ASSIGNMENT
In this exercise, the data must be written out exactly.

RECORDED INFORMATION
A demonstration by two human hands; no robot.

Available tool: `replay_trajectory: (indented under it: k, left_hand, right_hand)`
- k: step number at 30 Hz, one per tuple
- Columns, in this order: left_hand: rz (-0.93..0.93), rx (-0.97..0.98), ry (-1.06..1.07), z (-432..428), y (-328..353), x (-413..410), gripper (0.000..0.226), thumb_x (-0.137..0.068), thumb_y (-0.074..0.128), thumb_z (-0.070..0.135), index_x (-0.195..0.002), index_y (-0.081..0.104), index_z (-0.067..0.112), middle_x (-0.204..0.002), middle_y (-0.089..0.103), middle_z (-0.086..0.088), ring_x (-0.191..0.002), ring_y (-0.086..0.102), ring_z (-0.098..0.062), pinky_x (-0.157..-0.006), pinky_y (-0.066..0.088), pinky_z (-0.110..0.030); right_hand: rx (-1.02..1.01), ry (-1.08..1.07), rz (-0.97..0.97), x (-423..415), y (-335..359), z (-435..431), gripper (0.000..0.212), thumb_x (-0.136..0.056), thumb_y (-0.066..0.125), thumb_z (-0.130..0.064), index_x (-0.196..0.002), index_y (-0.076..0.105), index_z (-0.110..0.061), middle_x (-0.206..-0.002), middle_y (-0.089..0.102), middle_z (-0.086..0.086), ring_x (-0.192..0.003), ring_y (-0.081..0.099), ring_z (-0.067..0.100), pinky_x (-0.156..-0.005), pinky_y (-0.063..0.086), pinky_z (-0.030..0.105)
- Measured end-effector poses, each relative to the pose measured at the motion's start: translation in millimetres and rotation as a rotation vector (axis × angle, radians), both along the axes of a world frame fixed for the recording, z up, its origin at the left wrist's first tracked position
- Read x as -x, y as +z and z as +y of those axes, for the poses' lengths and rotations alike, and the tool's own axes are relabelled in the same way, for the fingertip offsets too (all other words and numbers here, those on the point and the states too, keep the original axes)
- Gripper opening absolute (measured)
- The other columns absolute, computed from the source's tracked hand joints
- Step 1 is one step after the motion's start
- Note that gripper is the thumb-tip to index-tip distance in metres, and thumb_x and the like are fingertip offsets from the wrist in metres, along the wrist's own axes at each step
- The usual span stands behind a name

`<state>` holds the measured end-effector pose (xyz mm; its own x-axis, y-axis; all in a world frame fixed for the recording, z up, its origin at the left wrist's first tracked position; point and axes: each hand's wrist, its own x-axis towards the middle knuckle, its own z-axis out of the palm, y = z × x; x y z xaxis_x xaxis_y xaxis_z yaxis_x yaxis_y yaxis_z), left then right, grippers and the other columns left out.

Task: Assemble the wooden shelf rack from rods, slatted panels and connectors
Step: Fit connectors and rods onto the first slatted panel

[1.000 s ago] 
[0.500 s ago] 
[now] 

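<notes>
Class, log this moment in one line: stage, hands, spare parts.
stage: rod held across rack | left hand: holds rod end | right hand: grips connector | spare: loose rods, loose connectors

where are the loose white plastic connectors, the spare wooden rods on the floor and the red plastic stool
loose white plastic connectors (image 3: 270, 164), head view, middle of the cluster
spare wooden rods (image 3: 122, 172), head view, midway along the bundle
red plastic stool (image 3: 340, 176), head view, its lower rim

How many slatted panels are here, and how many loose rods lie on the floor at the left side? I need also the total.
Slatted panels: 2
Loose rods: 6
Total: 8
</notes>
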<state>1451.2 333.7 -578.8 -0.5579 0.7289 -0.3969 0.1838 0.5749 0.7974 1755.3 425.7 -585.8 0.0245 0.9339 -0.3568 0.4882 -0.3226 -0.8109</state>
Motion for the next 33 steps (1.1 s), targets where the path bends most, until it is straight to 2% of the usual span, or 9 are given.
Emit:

COMPLETED EXERCISE
A demonstration by two human hands; no robot.

Available tool: `replay_trajectory: (indented under it: k, left_hand, right_hand)`
- k: step number at 30 Hz, one per tuple
- Columns, in this order: left_hand: rz (-0.93..0.93), rx (-0.97..0.98), ry (-1.06..1.07), z (-432..428), y (-328..353), x (-413..410), gripper (0.000..0.226), thumb_x (-0.137..0.068), thumb_y (-0.074..0.128), thumb_z (-0.070..0.135), index_x (-0.195..0.002), index_y (-0.081..0.104), index_z (-0.067..0.112), middle_x (-0.204..0.002), middle_y (-0.089..0.103), middle_z (-0.086..0.088), ring_x (-0.191..0.002), ring_y (-0.086..0.102), ring_z (-0.098..0.062), pinky_x (-0.157..-0.006), pinky_y (-0.066..0.088), pinky_z (-0.110..0.030); right_hand: rx (-1.02..1.01), ry (-1.08..1.07), rz (-0.97..0.97), x (-423..415), y (-335..359), z (-435..431), gripper (0.000..0.212), thumb_x (-0.136..0.056), thumb_y (-0.066..0.125), thumb_z (-0.130..0.064), index_x (-0.196..0.002), index_y (-0.076..0.105), index_z (-0.110..0.061), middle_x (-0.206..-0.002), middle_y (-0.089..0.102), middle_z (-0.086..0.086), ring_x (-0.192..0.003), ring_y (-0.081..0.099), ring_z (-0.067..0.100), pinky_x (-0.156..-0.005), pinky_y (-0.063..0.086), pinky_z (-0.030..0.105)
- Measured end-effector poses, each relative to the pose measured at the motion's start: translation in millimetres and rotation as a rotation vector (axis × angle, radians), both along the axes of a world frame fixed for the recording, z up, its origin at the left wrist's first tracked position
- Read x as -x, y as +z and z as +y of those axes, for the poses' lengths and rotations alike, and the tool's own axes are relabelled in the same way, for the fingertip offsets too (all other words and numbers here, those on the point and the states too, keep the original axes)
- Gripper opening absolute (measured)
- The other columns absolute, computed from the source's tracked hand joints
- Step 1 is one step after the motion's start
- Note that gripper is the thumb-tip to index-tip distance in metres, and thumb_x and the like are fingertip offsets from the wrist in metres, along the wrist's own axes at each step
- The usual span stands behind a name

`<state>` holds the measured end-effector pose (xyz mm; its own x-axis, y-axis; all in a world frame fixed for the recording, z up, its origin at the left wrist's first tracked position; point and axes: each hand's wrist, its own x-axis towards the middle knuckle, its own z-axis out of the palm, y = z × x; x y z xaxis_x xaxis_y xaxis_z yaxis_x yaxis_y yaxis_z), left then right, grippers and the other columns left out.

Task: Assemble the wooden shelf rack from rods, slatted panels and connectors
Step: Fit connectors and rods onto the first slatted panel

[1.000 s ago] 
[0.500 s ago] 
[now] 

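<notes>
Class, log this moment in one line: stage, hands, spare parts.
stage: rod held across rack | left hand: holds rod end | right hand: grips connector | spare: loose rods, loose connectors

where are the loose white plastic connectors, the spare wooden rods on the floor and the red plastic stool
loose white plastic connectors (image 3: 270, 164), head view, middle of the cluster
spare wooden rods (image 3: 122, 172), head view, midway along the bundle
red plastic stool (image 3: 340, 176), head view, its lower rim

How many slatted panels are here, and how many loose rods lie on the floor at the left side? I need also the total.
Slatted panels: 2
Loose rods: 6
Total: 8
</notes>
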<state>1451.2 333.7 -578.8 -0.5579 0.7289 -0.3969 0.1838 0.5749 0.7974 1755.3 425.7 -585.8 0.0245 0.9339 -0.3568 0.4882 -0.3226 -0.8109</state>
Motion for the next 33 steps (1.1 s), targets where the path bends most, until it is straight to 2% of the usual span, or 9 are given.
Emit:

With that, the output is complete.